• [Work required] Search the material below for the word "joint" and copy every line in which it occurs.

• [Supplied material]
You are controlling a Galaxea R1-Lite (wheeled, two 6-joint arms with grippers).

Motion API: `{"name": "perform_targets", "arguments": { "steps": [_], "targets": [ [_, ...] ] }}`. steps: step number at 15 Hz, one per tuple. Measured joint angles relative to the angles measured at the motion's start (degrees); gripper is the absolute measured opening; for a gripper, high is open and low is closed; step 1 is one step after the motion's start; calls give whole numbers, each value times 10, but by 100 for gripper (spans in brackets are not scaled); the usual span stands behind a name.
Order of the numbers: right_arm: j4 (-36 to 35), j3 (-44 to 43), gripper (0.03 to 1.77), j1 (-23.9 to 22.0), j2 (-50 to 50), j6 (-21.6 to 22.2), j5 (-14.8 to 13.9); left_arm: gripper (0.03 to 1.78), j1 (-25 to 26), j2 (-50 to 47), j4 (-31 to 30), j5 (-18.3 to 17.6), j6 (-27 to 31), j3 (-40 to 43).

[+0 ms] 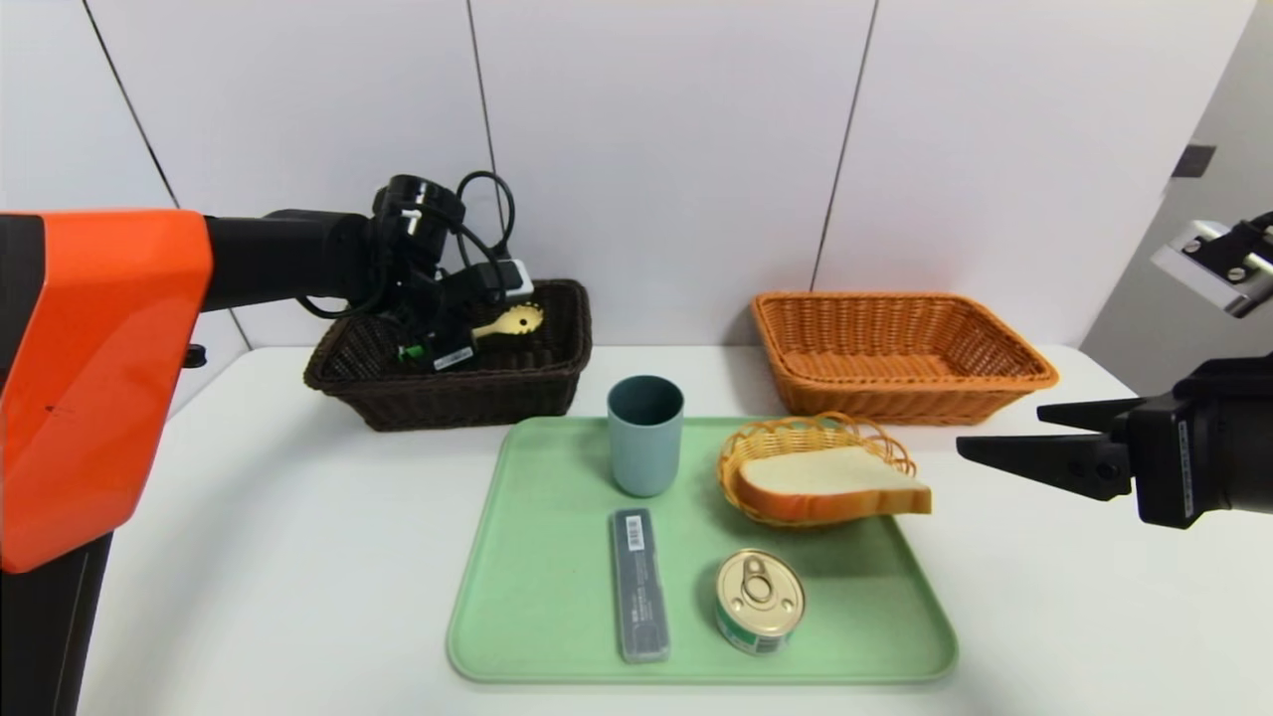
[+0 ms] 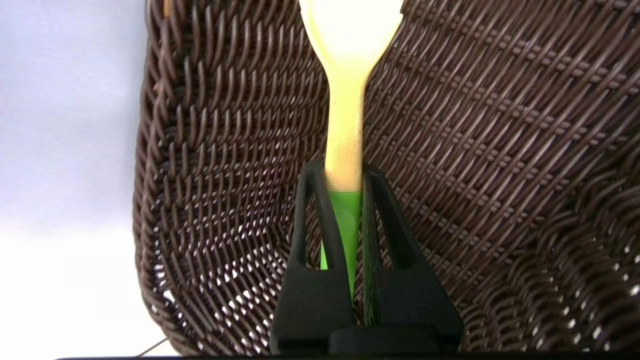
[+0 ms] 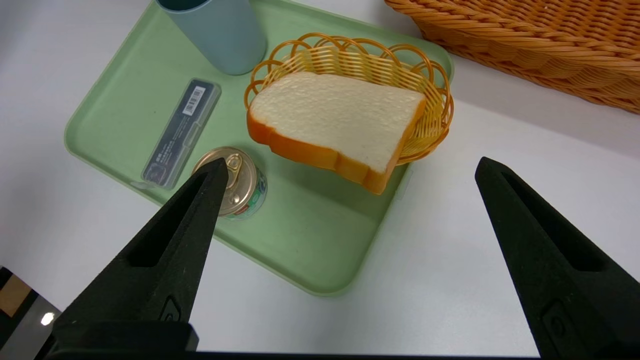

• [Response to the task]
You are controlling a Galaxea R1-Lite (wheeled, two 6-joint arms with grippers).
Motion API: `{"name": "perform_targets", "arguments": { "steps": [_], "targets": [ [_, ...] ] }}`. steps: step number at 15 Hz, one per tuple. Measured joint angles relative to the angles measured at the motion's start (degrees); gripper is the absolute measured opening; for a gripper, high is open and low is closed; step 1 is one step after the motion's start; calls give whole numbers, each value times 10, but by 100 for gripper (spans in brackets are not scaled); the usual span stands behind a name.

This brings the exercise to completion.